Purpose : The Retinal Pigmented Epithelium (RPE) serves many physiological roles crucial for maintaining homeostasis of the retina. RPE is the most active phagocytic cell in the body, phagocytosing 10% of the photoreceptor volume daily. Autophagy-mediated cellular clearance is crucial for the proper functioning of the RPE. The terminal events of both phagocytosis and autophagy involve fusion and subsequent degradation in the lysosomes. Dysfunctional lysosomes lead to impaired cellular clearance and subsequent degeneration of the RPE. Transcription Factor EB (TFEB) is identified as a master regulator of lysosomal function and autophagy. A serine/threonine protein phosphatase, calcineurin is known to promote nuclear translocation and activation of TFEB. We investigated the effects of chlorogenic acid, a calcineurin activator on the TFEB-mediated regulation of lysosomal and autophagy pathway in the RPE.

Methods : ARPE-19 cells were treated with chlorogenic acid (5 mM and 10 mM) for 24 and 48 hr. Calcineruin activity was measured in the presence of chlorogenic acid. Quantitative real time PCR (qPCR) analysis was performed to study the expression of the following genes: Lysosome associated membrane protein 1(LAMP-1), Cathepsin D (CTSD), Mucolipin 1 (MCON1), and BECN1 (Beclin 1). Immunoblotting and immunostaining with Transcription Factor EB (TFEB) antibody was used to examine TFEB protein level and localization of TFEB. Microtubule-associated protein 1A/1B-light chain 3 (LC3) antibody was used to study the autophagy pathway.

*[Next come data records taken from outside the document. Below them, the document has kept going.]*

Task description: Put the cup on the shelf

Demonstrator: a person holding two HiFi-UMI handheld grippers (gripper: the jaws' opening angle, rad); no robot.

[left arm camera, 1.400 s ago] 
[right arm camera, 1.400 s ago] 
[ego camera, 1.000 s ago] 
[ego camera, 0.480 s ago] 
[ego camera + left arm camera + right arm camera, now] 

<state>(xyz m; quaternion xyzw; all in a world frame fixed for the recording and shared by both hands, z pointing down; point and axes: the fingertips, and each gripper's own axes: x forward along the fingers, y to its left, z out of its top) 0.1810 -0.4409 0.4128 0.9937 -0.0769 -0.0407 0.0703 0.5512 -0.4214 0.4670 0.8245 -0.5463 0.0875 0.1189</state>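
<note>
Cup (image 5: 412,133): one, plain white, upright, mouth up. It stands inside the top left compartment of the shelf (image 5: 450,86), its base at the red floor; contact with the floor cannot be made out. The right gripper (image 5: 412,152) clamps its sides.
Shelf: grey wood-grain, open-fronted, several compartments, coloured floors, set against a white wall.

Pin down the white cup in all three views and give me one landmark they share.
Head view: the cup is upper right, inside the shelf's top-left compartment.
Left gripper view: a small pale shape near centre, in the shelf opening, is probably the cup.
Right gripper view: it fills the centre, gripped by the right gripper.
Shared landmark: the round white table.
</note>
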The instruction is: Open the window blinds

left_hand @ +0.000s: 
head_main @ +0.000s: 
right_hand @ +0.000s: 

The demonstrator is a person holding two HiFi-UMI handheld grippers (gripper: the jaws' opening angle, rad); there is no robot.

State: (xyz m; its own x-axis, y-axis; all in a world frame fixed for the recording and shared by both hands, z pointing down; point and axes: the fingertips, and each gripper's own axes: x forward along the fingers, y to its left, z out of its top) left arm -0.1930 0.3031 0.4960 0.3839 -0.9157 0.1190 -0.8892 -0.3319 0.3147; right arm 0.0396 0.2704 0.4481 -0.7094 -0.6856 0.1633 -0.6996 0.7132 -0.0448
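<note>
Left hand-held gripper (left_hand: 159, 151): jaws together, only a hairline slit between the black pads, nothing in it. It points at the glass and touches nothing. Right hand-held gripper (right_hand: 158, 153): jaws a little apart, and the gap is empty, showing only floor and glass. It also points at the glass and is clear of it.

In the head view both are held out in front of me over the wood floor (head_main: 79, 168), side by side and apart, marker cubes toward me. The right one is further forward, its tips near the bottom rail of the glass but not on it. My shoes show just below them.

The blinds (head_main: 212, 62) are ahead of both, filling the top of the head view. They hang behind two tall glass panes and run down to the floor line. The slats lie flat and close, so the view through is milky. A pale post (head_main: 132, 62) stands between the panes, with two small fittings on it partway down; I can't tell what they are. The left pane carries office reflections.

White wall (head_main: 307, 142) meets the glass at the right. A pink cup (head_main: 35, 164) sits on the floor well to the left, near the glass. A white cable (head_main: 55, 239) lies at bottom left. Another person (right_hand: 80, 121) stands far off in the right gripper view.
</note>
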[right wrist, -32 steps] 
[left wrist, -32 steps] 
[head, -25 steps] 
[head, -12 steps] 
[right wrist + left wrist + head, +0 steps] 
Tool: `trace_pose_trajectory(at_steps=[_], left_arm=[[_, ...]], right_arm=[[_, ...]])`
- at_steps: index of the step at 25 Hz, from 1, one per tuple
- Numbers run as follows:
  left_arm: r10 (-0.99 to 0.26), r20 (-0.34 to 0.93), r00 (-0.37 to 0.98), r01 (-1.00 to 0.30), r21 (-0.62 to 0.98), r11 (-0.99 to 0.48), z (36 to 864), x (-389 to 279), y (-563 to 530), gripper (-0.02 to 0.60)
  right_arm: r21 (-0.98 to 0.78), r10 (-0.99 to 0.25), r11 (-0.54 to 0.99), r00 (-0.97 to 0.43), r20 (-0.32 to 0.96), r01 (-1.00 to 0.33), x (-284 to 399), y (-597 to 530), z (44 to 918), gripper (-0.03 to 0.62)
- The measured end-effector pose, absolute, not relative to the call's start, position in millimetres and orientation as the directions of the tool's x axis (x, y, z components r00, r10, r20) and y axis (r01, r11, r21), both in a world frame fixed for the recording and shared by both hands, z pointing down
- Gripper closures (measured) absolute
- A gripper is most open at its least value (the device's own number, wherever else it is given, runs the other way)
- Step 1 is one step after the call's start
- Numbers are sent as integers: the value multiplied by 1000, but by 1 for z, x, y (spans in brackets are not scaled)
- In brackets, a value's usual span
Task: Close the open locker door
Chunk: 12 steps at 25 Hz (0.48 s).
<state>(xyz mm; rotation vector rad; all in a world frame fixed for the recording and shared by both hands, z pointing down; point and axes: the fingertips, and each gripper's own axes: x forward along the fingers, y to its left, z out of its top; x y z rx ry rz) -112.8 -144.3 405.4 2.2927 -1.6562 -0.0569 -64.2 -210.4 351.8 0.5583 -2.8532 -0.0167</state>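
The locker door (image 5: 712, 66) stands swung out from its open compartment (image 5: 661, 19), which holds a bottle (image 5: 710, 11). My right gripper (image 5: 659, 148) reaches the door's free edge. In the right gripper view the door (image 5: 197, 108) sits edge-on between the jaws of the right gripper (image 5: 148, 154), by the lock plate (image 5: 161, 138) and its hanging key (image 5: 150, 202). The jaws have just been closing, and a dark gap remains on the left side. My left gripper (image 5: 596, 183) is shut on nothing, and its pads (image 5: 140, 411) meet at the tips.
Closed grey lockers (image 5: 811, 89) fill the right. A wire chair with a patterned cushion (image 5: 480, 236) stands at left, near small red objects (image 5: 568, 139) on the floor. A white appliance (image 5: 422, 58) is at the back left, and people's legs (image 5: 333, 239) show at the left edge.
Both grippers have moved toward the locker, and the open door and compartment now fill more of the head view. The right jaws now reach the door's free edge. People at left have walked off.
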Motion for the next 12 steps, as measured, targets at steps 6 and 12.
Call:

Results : Calcineurin activity was induced in the presence of chlorogenic acid. qPCR analysis of ARPE-19 cells, showed upregulation of TFEB-target genes in the autophagy and lysosomal pathway upon treatment with chlorogenic acid. Concomitantly, nuclear translocation of TFEB was observed. Immunostaining and immunoblotting of LC3 antibody showed increased levels of LC3 II in the presence of chlorogenic acid.

Conclusions : Our studies suggest that pharmacological upregulation of calcineurin activity by chlorogenic acid, induces nuclear localization of TFEB and expression of TFEB target genes in the RPE. Our data suggests that agents that promote nuclear localization of TFEB play a crucial role in upregulation of cellular clearance via autophagy in the RPE.

This is an abstract that was submitted for the 2018 ARVO Annual Meeting, held in Honolulu, Hawaii, April 29 - May 3, 2018.